Más o menos en esos tiempos Roger Vadim hizo una película espantosa inspirada en Carmilla. En la España predestape se vio una versión tan censurada que ni siquiera se comprendía que aquello era un bodrio; preferíamos imputar a La Tijera que aquello fuera imposible de seguir. Años después, cuando la teta pasó a ser del dominio público -una medida muy saludable; alguien debió darse cuenta que sólo con el fúmbol no se aliviaban las tensiones sociales, por no decir la mala leche nacional-, volví a verla, en el programa ese de Balbín donde te atraían con el cebo de una película suculenta para que luego te tragaras un debate de pedantes cum laude. Así comprendí que aquello era un desastre, pero con un detalle de agradecer: gracias a Vadim, y gracias sobre todo a su señora del momento -la sensacional Annette Stroyberg- pude poner cara, y orografía detallada, a la divina Carmilla. 

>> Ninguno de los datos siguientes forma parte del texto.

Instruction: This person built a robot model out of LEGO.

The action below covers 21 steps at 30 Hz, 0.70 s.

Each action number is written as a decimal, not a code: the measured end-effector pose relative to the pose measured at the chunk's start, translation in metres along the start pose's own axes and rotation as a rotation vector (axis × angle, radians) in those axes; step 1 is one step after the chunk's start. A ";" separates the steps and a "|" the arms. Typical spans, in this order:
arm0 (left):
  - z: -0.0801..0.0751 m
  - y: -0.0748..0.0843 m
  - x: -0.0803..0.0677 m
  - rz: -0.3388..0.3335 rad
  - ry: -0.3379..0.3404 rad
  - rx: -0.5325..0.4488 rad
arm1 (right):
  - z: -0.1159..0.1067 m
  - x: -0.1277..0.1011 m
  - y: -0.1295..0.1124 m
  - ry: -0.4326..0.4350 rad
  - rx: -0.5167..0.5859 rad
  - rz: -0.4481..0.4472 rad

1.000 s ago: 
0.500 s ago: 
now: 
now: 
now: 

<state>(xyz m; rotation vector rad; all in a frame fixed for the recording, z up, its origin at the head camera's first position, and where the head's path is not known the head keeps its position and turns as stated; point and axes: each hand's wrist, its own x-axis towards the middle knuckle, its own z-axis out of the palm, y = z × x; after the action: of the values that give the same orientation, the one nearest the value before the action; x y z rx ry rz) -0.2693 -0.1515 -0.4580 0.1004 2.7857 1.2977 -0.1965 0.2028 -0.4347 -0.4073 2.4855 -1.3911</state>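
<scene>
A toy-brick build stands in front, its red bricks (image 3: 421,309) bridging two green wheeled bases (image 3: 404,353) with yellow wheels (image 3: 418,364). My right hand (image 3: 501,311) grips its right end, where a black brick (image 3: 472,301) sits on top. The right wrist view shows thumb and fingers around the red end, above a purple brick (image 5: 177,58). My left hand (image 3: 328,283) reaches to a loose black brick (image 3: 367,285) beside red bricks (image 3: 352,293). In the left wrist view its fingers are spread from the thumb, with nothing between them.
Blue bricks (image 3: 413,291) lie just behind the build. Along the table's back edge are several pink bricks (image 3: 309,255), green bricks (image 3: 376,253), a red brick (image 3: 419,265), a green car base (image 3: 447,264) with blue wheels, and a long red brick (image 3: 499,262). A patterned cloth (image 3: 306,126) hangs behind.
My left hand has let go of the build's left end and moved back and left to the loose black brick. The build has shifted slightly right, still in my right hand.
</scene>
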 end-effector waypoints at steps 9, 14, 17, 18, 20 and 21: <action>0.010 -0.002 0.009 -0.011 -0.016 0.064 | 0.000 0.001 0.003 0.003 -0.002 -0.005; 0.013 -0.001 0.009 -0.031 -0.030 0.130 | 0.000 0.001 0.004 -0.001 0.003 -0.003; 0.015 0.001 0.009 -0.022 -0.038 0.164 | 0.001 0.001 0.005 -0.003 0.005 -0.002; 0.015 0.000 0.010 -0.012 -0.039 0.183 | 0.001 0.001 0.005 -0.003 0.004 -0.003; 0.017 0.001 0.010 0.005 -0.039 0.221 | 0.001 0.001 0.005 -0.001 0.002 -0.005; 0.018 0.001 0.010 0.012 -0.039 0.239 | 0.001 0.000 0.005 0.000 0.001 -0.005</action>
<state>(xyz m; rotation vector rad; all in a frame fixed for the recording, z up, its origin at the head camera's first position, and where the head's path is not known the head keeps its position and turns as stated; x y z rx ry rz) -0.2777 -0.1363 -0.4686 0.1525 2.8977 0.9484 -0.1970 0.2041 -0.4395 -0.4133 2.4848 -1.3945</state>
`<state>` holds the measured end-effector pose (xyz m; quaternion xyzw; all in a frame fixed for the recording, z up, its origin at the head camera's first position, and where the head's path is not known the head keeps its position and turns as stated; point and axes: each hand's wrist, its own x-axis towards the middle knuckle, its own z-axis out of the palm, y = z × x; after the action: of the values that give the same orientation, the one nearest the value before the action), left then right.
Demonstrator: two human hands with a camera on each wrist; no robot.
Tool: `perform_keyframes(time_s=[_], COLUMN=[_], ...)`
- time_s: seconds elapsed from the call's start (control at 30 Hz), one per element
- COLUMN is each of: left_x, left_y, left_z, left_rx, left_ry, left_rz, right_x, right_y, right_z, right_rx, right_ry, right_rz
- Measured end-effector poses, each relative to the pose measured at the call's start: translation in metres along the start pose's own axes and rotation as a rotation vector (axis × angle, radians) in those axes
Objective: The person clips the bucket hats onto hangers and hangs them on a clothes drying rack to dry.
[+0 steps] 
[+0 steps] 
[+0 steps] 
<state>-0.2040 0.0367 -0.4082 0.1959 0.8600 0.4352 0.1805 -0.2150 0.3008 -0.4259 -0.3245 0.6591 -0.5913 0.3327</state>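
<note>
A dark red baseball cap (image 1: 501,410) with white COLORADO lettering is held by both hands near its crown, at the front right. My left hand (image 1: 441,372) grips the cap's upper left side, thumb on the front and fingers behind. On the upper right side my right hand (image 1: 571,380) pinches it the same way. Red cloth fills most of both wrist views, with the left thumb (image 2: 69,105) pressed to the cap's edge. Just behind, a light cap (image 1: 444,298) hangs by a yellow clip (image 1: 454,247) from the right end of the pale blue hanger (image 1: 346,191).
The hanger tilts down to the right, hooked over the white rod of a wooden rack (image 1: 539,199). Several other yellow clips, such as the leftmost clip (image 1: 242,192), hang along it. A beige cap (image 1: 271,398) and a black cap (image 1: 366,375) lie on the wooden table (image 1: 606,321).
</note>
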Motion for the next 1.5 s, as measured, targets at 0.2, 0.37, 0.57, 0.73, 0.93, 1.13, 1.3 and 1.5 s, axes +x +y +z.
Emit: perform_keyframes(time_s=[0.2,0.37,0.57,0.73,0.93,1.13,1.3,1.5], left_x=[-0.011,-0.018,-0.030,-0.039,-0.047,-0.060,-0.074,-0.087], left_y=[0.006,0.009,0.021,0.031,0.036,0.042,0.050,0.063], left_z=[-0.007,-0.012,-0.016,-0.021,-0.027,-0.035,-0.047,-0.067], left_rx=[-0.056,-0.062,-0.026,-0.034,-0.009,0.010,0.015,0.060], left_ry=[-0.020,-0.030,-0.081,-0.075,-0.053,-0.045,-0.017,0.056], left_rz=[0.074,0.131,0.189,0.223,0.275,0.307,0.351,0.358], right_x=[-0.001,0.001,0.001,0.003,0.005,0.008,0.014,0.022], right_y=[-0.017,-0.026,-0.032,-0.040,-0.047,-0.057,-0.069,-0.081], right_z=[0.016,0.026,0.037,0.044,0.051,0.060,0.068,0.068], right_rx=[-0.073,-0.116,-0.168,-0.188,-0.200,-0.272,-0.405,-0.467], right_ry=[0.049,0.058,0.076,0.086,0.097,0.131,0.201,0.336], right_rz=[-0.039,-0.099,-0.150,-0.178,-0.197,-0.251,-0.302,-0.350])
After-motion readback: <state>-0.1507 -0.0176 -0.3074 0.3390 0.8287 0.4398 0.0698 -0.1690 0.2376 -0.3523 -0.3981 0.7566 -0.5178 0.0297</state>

Si ya la habéis leído y habéis llegado hasta aquí me alegro de haberos hecho recordar vuestros tristes sueños de adolescentes despistados y jovenzuelos incautos. Ahora, si no la habéis leído, ya podéis ir a comprarla. Es una novela de vampiros, cierto, pero es la madre de todas las novelas de vampiros, como habría dicho el llorado Sadam. Sólo por eso ya merece una noche de leerla en casa, en completa soledad, las luces apagadas salvo la de donde hayáis acabado de leerla, para con la última frase aún flotando en vuestra memoria -'en ocasiones me vuelvo sobresaltada y miro tras de mí; es porque me ha parecido oír sobre las alfombras el paso etéreo de Carmilla'-, ganéis el dormitorio en plena oscuridad, preguntándoos al tiempo si el crujido en el pasillo que os ha escalofriado los cuatro pelos que os quedan en el cogote no se habrá debido precisamente a eso, a que también os ha llegado el paso etéreo de Carmilla.